La luz cegadora.
Aunque Nosferatu —nueva adaptación de Drácula de Bram Stoker y la versión homónima escrita por Henrik Galeen y dirigida por F.W. Murnau en 1922 — se presente a sí misma, desde su escena inicial, como una experiencia visual y sonora epatante, es una escena de diálogo, curiosamente, la que nos revela las claves del nuevo filme de Robert Eggers. Es aquella en la que el profesor Von Franz (interpretado por el mejor Willem Dafoe de los últimos años) defiende, frente a otros personajes, la existencia de un mundo oculto, una realidad negada por la herencia racionalista de las luces acaso cegadoras de la Ilustración. Una afirmación que nos lleva a pensar si las investigaciones sobre lo místico llevadas a cabo por Von Franz podrían remitir al ejercicio de regurgitación realizado por Eggers en un filme que parece encontrarse, como sus protagonistas, en una encrucijada entre dos formas de entender el mundo y el cine.
La figura vampírica le sirve a Eggers, por un lado, para desafiar las bases del pensamiento racional de sus personajes erigidas durante el siglo de las luces y posibilitar la transición hacia una sensibilidad propia del romanticismo que permita hacer frente al monstruo; por el otro, fundir un cine de atracciones pomposo y, a ratos, deslumbrante, con una pieza de cámara mesurada y preciosista, drama histórico de una clase burguesa en crisis. Todo ello da lugar a una doble dialéctica esencial para comprender no solo esta película, sino la filmografía de un cineasta que cohesiona y amplía la significación de sus imágenes cuando las restringe al terreno de la representación doméstica.

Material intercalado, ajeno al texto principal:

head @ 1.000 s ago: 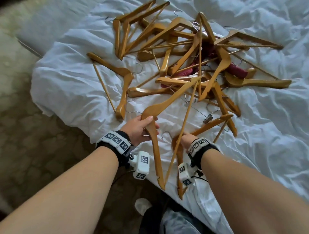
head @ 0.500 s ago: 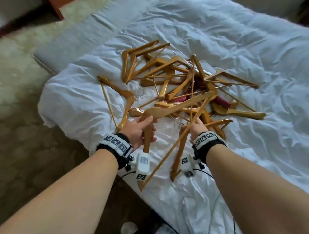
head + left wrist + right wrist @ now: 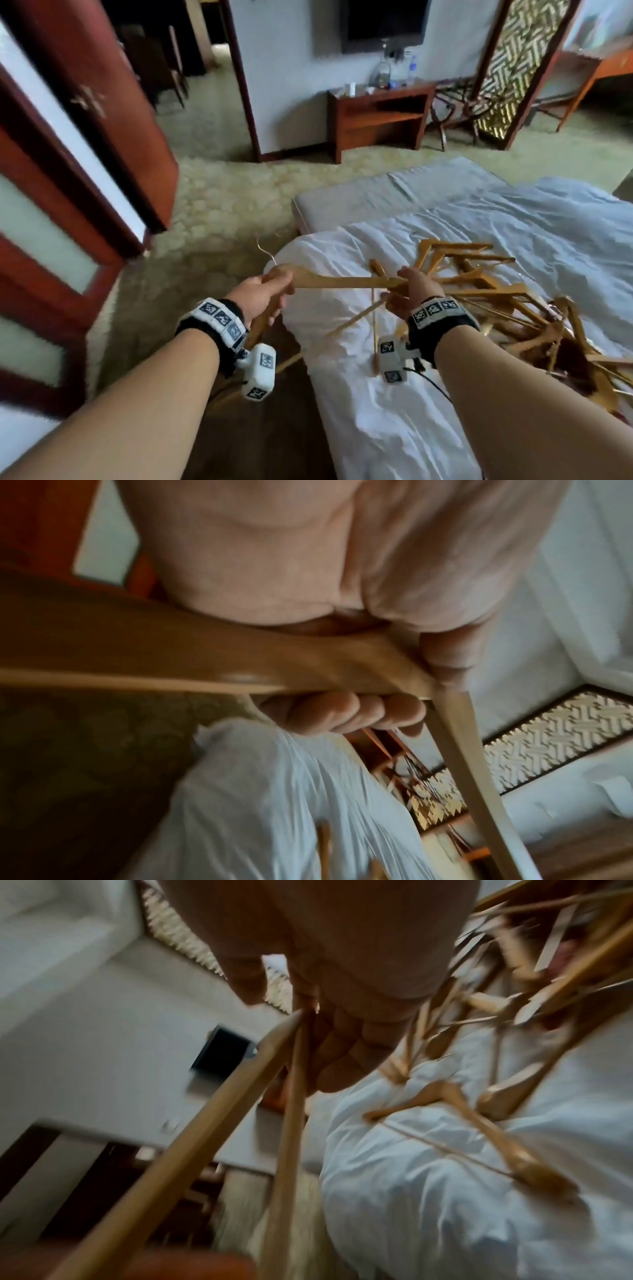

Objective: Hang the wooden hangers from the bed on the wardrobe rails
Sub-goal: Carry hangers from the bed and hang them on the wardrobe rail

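Since the earlier frame you lift 2 light brown wooden hangers (image 3: 342,281) off the white-sheeted bed (image 3: 394,411), left hand (image 3: 265,298) and right hand (image 3: 409,291) each clenched on one, yet their crossed bars could snag, dragging the remaining hanger pile (image 3: 496,298) floorward.

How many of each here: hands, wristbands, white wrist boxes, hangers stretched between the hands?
Bare hands: 2, left hand and right hand
Black tagged wristbands: 2, left wristband and right wristband
White boxes: 2, left box and right box
Light wooden hanger between hands: 1
Total: 7
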### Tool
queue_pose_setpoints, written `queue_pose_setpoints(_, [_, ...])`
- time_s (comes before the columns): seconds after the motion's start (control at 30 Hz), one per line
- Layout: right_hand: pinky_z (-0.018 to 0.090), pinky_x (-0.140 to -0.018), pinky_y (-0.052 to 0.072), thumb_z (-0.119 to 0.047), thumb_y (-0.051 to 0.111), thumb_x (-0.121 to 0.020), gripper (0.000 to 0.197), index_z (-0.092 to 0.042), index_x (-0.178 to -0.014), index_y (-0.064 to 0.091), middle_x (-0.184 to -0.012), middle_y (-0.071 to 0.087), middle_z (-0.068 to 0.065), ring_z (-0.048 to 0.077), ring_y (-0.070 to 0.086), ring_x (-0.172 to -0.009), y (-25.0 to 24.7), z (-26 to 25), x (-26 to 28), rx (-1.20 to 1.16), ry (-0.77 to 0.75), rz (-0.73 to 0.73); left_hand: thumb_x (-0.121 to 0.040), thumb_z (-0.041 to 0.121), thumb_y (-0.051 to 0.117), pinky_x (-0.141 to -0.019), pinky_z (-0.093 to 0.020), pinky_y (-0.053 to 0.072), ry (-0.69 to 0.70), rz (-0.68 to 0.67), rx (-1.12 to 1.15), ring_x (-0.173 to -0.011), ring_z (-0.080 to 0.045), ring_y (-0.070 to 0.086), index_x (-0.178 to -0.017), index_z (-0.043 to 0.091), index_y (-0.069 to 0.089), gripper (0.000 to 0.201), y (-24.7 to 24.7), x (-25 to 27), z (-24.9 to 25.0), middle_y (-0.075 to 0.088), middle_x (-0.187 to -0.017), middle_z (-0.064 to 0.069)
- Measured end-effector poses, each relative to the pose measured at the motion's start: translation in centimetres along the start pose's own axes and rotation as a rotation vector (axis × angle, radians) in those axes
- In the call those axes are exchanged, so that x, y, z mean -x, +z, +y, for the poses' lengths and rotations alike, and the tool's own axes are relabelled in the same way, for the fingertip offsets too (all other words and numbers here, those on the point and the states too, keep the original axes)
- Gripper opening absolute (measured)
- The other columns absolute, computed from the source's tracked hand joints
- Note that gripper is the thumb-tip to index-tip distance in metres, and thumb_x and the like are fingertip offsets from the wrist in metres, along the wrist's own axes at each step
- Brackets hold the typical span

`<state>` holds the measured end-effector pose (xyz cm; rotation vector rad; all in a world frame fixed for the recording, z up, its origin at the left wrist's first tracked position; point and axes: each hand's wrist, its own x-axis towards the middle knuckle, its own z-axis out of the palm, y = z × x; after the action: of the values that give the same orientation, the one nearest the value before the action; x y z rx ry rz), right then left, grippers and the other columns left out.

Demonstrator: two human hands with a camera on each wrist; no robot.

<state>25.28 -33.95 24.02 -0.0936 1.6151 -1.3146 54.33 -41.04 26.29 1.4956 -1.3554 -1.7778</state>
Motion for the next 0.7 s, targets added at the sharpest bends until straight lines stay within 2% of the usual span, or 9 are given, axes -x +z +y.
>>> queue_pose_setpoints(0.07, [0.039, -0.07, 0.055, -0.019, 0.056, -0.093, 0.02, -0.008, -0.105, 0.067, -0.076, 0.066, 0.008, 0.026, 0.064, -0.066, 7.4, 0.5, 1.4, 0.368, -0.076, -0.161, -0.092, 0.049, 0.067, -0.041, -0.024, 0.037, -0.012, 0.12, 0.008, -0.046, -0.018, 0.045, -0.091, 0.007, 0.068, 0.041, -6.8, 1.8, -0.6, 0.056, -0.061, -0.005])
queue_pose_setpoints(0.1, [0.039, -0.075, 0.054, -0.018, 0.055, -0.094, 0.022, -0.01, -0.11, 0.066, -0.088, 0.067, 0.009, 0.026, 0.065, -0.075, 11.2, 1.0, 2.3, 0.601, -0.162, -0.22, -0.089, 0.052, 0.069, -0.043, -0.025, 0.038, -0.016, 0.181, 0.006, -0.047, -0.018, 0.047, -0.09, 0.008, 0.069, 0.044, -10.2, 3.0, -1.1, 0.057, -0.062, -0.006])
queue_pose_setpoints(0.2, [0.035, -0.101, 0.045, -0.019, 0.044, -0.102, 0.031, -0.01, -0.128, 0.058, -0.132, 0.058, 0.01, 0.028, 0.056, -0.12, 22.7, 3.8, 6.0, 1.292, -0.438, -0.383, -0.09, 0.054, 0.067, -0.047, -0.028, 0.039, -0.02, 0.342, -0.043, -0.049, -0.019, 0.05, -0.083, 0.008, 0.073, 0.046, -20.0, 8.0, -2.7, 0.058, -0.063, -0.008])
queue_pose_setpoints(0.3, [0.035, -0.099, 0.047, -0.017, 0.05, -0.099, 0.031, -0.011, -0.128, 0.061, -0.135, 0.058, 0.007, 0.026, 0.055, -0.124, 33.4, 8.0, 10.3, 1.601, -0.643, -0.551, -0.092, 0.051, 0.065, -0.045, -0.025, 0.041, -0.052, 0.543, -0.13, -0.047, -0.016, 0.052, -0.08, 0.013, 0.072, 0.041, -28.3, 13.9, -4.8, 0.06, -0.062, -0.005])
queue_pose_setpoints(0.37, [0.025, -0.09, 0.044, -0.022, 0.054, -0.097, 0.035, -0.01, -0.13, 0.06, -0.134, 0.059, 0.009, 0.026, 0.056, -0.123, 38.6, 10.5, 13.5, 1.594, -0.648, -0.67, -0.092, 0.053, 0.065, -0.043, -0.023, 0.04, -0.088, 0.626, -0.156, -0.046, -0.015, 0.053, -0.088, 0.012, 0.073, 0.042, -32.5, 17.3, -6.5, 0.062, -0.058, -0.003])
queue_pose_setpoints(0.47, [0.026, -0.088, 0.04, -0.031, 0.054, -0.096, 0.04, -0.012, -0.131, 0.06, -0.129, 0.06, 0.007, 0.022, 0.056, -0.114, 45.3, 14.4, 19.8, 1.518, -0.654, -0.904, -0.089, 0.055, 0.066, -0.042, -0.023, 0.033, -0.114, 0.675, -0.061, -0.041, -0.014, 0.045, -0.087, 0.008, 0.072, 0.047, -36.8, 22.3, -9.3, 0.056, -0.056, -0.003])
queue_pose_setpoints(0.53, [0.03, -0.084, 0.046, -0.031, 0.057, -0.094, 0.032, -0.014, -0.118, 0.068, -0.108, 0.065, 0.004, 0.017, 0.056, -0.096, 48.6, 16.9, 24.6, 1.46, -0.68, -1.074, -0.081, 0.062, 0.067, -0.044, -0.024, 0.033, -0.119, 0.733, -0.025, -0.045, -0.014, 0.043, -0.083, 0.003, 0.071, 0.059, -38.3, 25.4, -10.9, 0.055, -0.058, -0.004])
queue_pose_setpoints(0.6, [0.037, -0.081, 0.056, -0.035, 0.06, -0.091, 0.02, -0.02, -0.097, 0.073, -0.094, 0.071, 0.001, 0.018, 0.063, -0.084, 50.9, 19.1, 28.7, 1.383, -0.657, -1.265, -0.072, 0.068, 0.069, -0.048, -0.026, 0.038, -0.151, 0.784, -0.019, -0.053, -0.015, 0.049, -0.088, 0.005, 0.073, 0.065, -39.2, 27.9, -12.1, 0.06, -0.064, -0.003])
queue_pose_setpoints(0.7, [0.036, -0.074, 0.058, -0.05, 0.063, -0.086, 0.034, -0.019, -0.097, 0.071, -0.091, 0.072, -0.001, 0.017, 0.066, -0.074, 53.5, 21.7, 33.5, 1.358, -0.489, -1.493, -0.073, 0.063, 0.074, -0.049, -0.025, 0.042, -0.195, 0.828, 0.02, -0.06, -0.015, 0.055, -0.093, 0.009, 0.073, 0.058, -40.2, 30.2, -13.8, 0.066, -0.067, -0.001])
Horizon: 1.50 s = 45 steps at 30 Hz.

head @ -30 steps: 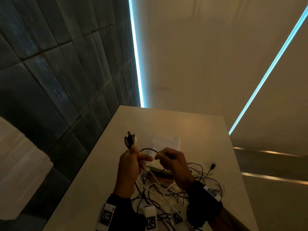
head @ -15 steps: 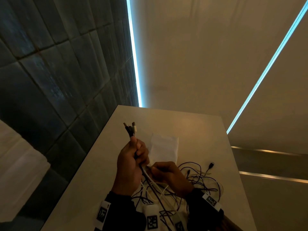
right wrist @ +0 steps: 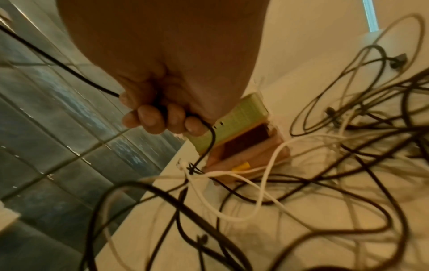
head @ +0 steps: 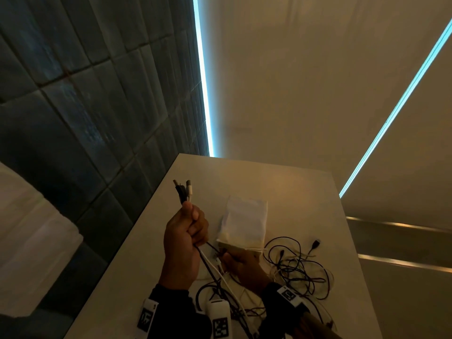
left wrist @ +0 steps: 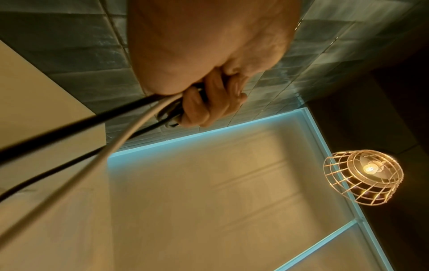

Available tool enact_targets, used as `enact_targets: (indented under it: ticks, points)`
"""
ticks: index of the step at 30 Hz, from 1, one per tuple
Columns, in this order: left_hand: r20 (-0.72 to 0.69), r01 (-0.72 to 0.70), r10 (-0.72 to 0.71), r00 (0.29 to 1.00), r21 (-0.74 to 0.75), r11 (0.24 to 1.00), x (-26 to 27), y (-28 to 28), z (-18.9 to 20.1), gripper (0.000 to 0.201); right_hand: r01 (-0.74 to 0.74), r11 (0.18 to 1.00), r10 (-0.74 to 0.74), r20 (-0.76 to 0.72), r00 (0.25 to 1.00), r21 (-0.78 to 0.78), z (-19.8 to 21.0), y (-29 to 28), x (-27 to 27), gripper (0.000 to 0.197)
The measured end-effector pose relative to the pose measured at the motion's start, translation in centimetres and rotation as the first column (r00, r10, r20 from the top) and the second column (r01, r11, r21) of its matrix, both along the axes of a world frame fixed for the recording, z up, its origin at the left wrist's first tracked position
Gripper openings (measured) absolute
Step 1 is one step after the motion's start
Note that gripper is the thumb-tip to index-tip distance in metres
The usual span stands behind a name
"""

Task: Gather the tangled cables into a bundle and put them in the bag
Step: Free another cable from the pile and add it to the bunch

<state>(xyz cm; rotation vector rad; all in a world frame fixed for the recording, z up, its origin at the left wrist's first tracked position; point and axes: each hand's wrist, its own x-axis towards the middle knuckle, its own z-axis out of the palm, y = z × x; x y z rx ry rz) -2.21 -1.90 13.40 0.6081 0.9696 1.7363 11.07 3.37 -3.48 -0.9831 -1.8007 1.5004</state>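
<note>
My left hand [head: 188,231] is raised above the table and grips several black and white cables, whose plug ends [head: 184,190] stick up above the fist. The left wrist view shows the fingers [left wrist: 209,102] curled round those cables [left wrist: 130,126]. My right hand [head: 241,264] is lower, near the table, with its fingers [right wrist: 160,119] curled round a black cable [right wrist: 210,139]. A tangle of black and white cables [head: 296,267] lies on the table to its right. The white bag [head: 244,221] lies flat just beyond both hands.
The pale table [head: 281,187] has a dark tiled wall [head: 85,113] along its left edge. A small yellow-green and brown box [right wrist: 241,124] sits under the cables by my right hand. A wire-cage lamp [left wrist: 364,176] shows in the left wrist view.
My left hand has risen slightly and closed its fist on the cable ends. My right hand has slid down and back along the cables toward the pile on the table.
</note>
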Motion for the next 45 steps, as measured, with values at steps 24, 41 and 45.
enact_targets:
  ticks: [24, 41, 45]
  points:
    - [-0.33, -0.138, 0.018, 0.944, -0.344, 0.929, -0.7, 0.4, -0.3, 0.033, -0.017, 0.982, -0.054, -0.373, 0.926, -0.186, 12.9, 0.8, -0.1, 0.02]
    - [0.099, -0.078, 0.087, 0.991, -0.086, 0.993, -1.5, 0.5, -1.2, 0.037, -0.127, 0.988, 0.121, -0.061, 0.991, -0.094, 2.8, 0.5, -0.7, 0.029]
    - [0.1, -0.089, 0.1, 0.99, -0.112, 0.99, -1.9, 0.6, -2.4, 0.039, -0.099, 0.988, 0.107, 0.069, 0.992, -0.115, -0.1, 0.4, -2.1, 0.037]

En sus dos primeros largometrajes, La bruja (2015) y El faro (2019), Eggers situaba la acción en una sola localización, lo que le permitía sugerir una especie de otredad de lo real sin que sus ambiciones creativas lo desanclaran de ese mismo espacio, encontrando nuevas vías para posibilitar una representación de lo mistérico. De ahí la desestabilización e inquietud que generan ambas películas. Sin embargo, tanto en El hombre del norte (2022) como en Nosferatu, la expansión espacial y narrativa de los relatos hacen más visibles las carencias de Eggers para hallar recursos que, de forma continuada y coherente, permitan a sus imágenes penetrar en lo fantástico en vez de quedarse en intentos algo pretenciosos y vulgares de abrumar al espectador con estridencias sonoras, trucos de montaje e imágenes de impacto.
Por eso, si este nuevo Nosferatu al fin y al cabo se sostiene no es tanto por escenas absurdamente dilatadas como la llegada de Thomas Hutter (Nicholas Hoult) al castillo de Orlok (Bill Skarsgård), sino por destellos de brillantez que suelen surgir cuando Eggers enclaustra a sus personajes en espacios reducidos —véase la aparición del vampiro en el barco o la posesión de Ellen Hutter (Lily Rose Depp)—, desenvolviéndose con la cámara de forma mucho más sugerente y en consonancia con el refinamiento estético y el tono afligido característico de un drama de época burgués que, con la aparición de Von Franz —y con esto volvemos al inicio de este texto—, transita hacia el terreno de lo fantástico. Y es en esa transición entre géneros, estilos y mundos, donde el filme, además de ser pertinente con su presente —como lo son las anteriores cintas de Eggers—, logra intrigar y fascinar, alcanzando un clímax tremendamente emocionante en el que la luz que derrota finalmente al vampiro no es tanto la del conocimiento ilustrado, sino la de la creencia de una realidad oculta a la razón.
Podría pensarse el Nosferatu de Robert Eggers, pues, como el intento algo fallido por cruzar el umbral y lanzarse al vacío de lo oculto. Trazar un puente hacia imágenes que revelen un sentido más romántico y profundo de nuestra existencia, no a través de la razón, sino de la fe en la capacidad iluminadora del cine frente a la oscuridad que nos acecha en el presente. Por momentos, Eggers parece alcanzar esas imágenes, pero, en general, las luces de su cine suelen ser tan evidentes que terminan siendo cegadoras.